Du hast was vergessen..? Schnell umgedreht, zurück in Kaufhaus, bevor's zumacht, und Du allein Zuhause das Gefühl hast, es könnte Dir was fehlen. BRAV! 

In dieser Welt, wird die Größe eines Menschen weniger an seinen Taten der Liebe gemessen, sondern an seinen Besitztümern. Es gilt der am Meisten, der am Meisten hat. Jener ist der König, der nicht nur ein Auto hat, sondern mehrere - wenngleich er nur eines zur Zeit fahren kann. Jene ist die Königin, die viele Häuser hat, wenngleich sie nur ein Zimmer benötigt, zum Wohnen.

Anhäufung von Materie wird als richtig ermessen, als erstrebenswert und als Zeichen von Können.

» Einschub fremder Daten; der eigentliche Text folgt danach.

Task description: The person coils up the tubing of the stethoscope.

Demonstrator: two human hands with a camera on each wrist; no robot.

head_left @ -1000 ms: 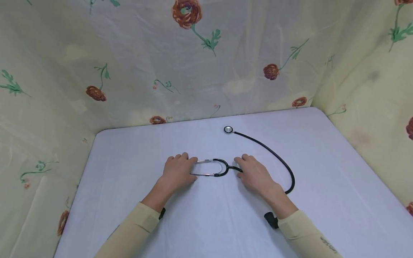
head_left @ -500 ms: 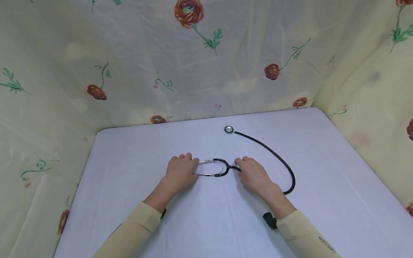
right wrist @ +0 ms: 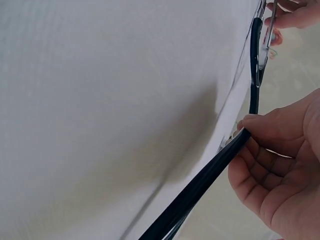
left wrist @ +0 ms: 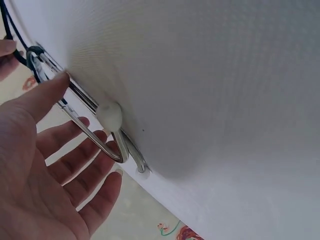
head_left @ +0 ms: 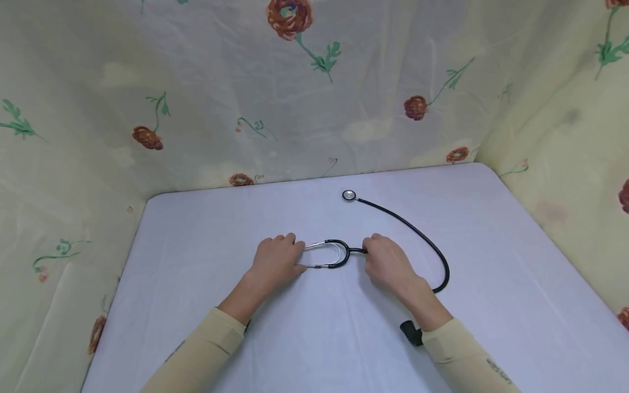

Es ist klar: Dieses Verhalten hält das System am Laufen. Du hältst das System am Laufen. Doppeltbrav!

Doch wer hat mehr Mut? Der Mensch, der viel anhäuft, und den Weg geht, den jemand Anderes vorgeschrieben hat, oder der Mensch, der nichts hat und nichts braucht?

Ist es wirklich eine große Tat Materie anzuhäufen? Ist es eine große Tat, Mutter Erde immer weitere Fetzen ihres Fleisches rauszureißen um fragwürdige Klischees zu erfüllen? 
Jedes Ding der Menschen wird mit gewaltigen Aufwand der Erde entrissen. Es scheint, als wären die Geräusche der Maschinen Schreie; die Maschinen schreien vor Schmerz. Sie schreien, weil es sie soviel Kraft kostet, gegen die Natur zu arbeiten.
Flugeuge durchschneiden den Himmel mit ohrenbetäubenden Lärm. Der Schrei der Maschinen zeigt, daß es den Tonnen Metall nicht leicht fällt, sich gegen die Natur aufzulehnen. Fugzeuge gleiten nicht wie Vögel durch den Himmel. Sie kämpfen wütend und leidend durch die Wolken, als wollten sie nicht da sein. Ab und zu holt sich die Erde eines dieser Monster zurück. Dann weinen die Menschen um ihre Brüder und Schwestern, doch wer weint für unsere Erde? Kann man damit Geld verdienen?

Das einzige, worüber sich die Menschen voller Lust Gedanken machen: Wie bekomme ich MEHR.
Mehr Geld.
Mehr Sex.
Mehr Macht.
Mehr Dies, mehr das...

Gibt es denn etwas, das über den Tod erhaben ist. Etwas, das Du ins nächste Leben mitnehmen kannst, falls sowas existiert? Oder ins Nirvana? Oder zu einem bärtigen Kerl auf 'ner Wolke..?

Wenn nicht, wozu all die Aufregung???
Warum atmest du nicht tief durch, jetzt, und sagst dir: Alles halb so wild. Meine Zeit ist da! Ich bin glücklich! 

JETZT!

Warum rennst du Phantomen hinterher?
Oder anders gesagt: 

Wann hast du zuletzt einen Baum berührt???

 

05.07.04 16:26

59073 Postings, 7607 Tage zombi17Das war mal gerade

vor einer halben Stunde. Ich bin sicher der Baum hat sogar leise gekichert, aber wohl nur weil ich danach schutzige Hände hatte.
Du solltest mal dein Dope wechseln, deins macht eindeutig deppresiv.